Поговорив с друзьями, мы решили свозить его к шаману. Но из больницы Артёма не отпускали. Ему становилось всё хуже. Через девять дней после полугода смерти его жены, умер и он…
Не знаю, что заставило меня это сделать, но я нашёл фотографию его тёщи и положил во внутренний карман пиджака, в который был одет покойник. Он лежал в гробу и улыбался. Так его и похоронили рядом с могилой Даши.
К моему большому огорчению, Любовь Николаевна не заболела и не умерла. Очевидно, она догадывалась о мести за зятя, и сумела вытащить свою фотографию…
Историю эту рассказал мне мой дядя, очевидно, в минуту душевного смятения. Рассказчик из него плохой, и помнится, когда он приезжал в гости, я никак не мог добиться от него рассказов о войне. Он участвовал в войне с Японией, имеет боевые награды. Но за что их получил, за какие подвиги, я так и не смог выпытать. Даже выпив, дядя не вдавался в подробности о своей жизни, как это часто бывает с другими. Просто пел песни или сидел и смотрел, как разговаривают и поют другие…
В 1978 году был я на каникулах дома, отъедался на родительских харчах после хронического студенческого недоедания. Пилили мы с отцом всю субботу дрова, потом пришли дядя Лёва с тётей Надей. Они всегда приходили в конце недели помыться в бане. За ужином батя достал традиционную бутылку водки «после баньки». После второй рюмки дядя Лёва, который сидел рядом со мной, вдруг разговорился. Сначала они долго и пьяно спорили с отцом о политике и жизни. Потом обоих потянуло на воспоминания о войне, поскольку оба воевали с Японией, но в разных местах. После очередной рюмки, дядя и рассказал эту удивительную историю. К тому времени за столом остались мы с ним одни. В тот же вечер я записал её, так, на всякий случай. И, честно признаться, я ему не поверил. Слишком уж всё фантастично звучало. Настолько фантастично, что я даже всерьёз не воспринимал рассказанное. И лишь позже, перечитывая записанное, я всё чаще и чаще приходил к мысли, что это всё, правда. Дядя, как и отец, выходец из крестьян, мыслил просто и прямо, и большой фантазией не обладал. Я потом пытался несколько раз порасспрашивать его, чтобы убедиться в достоверности рассказа и кое-что уточнить, но дядя Лёва был уже в своём амплуа: молча отмахивался и, хмурясь, говорил, что насочинял по пьянке.
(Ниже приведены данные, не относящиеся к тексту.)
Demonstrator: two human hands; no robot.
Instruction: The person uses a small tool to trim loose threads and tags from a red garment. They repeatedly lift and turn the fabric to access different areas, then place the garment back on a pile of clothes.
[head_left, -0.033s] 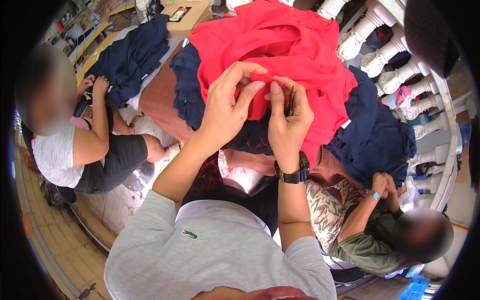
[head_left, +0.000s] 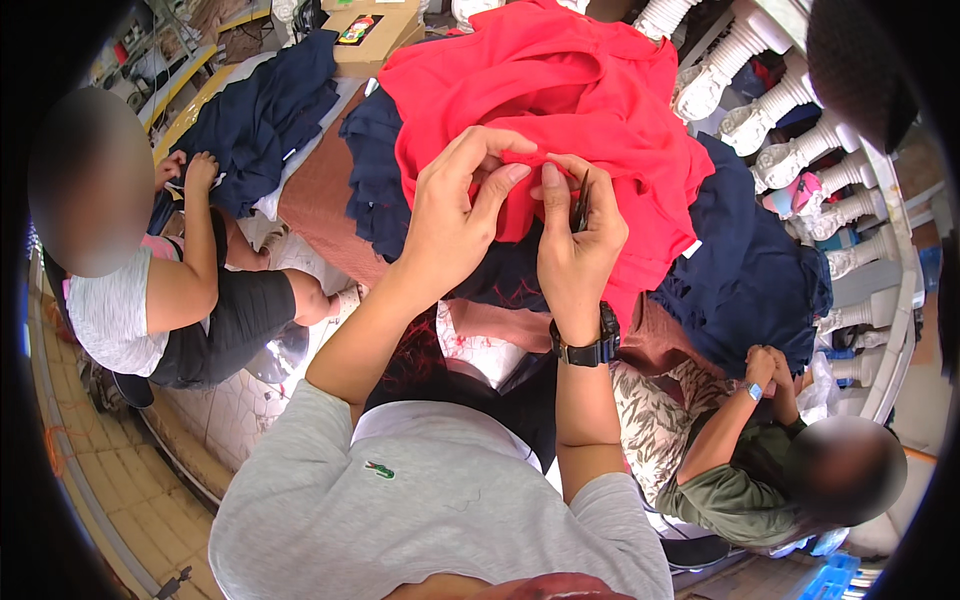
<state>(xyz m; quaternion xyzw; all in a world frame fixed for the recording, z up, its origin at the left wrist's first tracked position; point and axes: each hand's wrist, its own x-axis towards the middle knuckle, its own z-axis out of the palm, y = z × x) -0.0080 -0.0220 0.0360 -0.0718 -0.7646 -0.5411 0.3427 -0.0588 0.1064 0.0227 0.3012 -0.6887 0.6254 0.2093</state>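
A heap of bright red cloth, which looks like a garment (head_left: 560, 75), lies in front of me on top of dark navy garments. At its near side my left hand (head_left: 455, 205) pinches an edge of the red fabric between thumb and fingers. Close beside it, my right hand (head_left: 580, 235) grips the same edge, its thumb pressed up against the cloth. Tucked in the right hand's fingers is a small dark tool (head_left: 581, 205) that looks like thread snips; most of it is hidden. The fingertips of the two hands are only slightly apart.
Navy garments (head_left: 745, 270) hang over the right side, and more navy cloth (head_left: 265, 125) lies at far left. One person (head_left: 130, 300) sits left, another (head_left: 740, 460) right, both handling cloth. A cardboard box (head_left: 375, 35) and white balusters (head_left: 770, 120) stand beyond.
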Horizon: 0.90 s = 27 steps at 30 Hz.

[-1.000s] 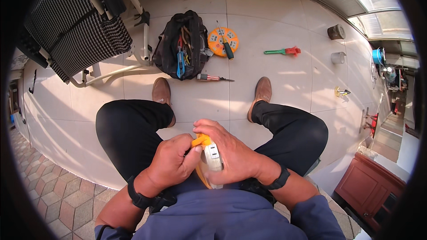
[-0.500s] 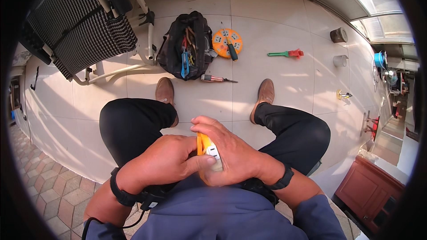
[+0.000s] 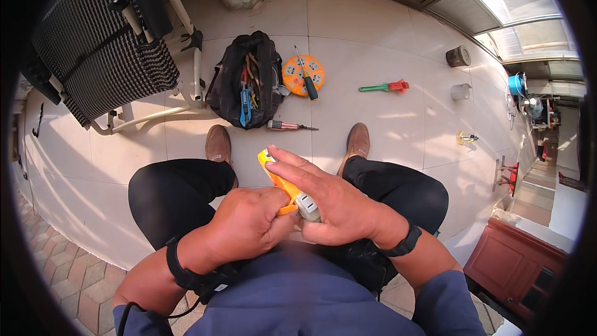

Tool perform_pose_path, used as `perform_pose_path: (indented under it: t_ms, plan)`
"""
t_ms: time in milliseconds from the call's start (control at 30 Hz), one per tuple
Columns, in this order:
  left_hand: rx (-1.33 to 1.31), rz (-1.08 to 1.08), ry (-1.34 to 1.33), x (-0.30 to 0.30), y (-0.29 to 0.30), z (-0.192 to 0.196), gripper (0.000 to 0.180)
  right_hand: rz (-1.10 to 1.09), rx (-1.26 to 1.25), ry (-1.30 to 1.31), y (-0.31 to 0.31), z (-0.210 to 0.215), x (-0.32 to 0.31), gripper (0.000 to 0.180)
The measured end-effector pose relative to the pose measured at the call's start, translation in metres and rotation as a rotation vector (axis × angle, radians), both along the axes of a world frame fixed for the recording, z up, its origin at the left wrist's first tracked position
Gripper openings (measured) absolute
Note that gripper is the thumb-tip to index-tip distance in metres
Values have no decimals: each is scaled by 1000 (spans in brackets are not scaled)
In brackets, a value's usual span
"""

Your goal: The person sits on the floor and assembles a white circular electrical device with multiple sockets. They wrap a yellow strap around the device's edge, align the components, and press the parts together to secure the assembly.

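Note:
Above my lap, both hands hold a socket block (image 3: 307, 204) with a yellow-orange body and a white face with dark slots. My right hand (image 3: 339, 208) wraps its right side, fingers stretched along the yellow part and thumb below. The curled fingers of my left hand (image 3: 252, 218) grip its lower left, where a yellow-orange edge sticks out by the thumb. The far yellow end shows a pale patch beyond my right fingertips. Much of the block is hidden by my hands.
Beyond my feet lie a black tool bag (image 3: 217, 90) with tools, an orange socket disc (image 3: 292, 68) under a screwdriver (image 3: 310, 86), another screwdriver (image 3: 289, 126), and a green-handled tool with a red end (image 3: 382, 87). A folding chair (image 3: 102, 43) stands left, a cabinet (image 3: 513, 267) right.
The block has turned in my hands, its yellow end now showing farther out past my right fingers. My left hand has closed in lower on it. The whole view has shifted slightly.

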<state>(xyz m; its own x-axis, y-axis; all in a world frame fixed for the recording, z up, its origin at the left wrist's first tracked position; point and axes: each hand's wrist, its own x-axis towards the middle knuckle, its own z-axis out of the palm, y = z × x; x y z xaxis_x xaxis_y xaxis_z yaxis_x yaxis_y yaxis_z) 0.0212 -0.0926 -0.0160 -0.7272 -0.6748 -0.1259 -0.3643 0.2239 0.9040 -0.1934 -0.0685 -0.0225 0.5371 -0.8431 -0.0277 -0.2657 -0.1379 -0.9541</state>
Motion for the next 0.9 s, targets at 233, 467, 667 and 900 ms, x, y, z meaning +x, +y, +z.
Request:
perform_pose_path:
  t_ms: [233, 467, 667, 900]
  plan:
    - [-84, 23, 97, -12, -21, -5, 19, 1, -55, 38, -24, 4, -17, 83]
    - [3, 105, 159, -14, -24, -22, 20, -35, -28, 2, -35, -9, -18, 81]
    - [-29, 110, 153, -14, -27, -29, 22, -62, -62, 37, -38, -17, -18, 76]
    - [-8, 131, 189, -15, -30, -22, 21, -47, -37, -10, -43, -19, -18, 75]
Впрочем, прочитайте сами и сделайте соответствующие выводы…
«…в 1946 году я демобилизовался из Советской Армии и остался в Хабаровске. После окончания боевых действий с Японией и освобождения Сахалина, наш полк был переброшен в небольшой посёлок Волочаевка, недалеко от Хабаровска. Вот почему, после демобилизации я оказался в этом городе. По совету своего командира роты устроился на работу в железнодорожную милицию. Служба была обычная: патрулирование в привокзальной части города, охрана объектов путейного хозяйства, почётные караулы по случаю приездов высоких гостей, конвоирование заключённых, следующих по этапу в различные районы края.
В 1948 году вызвал меня начальник отделения капитан Столов и сказал: «Сержант… (а мне к тому времени уже три лычки на погоны прилепили). Так вот, сержант, – говорит, – возьми двоих для сопровождения и езжай на Чёрную Речку. Там участковый задержал трёх каких-то типов. Доставишь их сюда». Я сказал: «Слушаюсь», взял под козырёк, сделал кругом через левое плечо и вышел из кабинета. Зашёл к дежурному, там у него сидело несколько патрульных, и позвал двоих своих хороших знакомых – рядовых Мальцева и Коркина. Мы вышли во двор, сели в фургон и поехали на окраину города. Там был небольшой рабочий посёлок, который назывался Чёрная Речка. Не знаю уж почему. За рулём сидел Коркин. Доехали за двадцать минут, нашли местное отделение милиции с участковым. Им оказался старшина небольшого роста, седой, но лицом не старый. Был он какой-то растерянный и, как показалось, злой.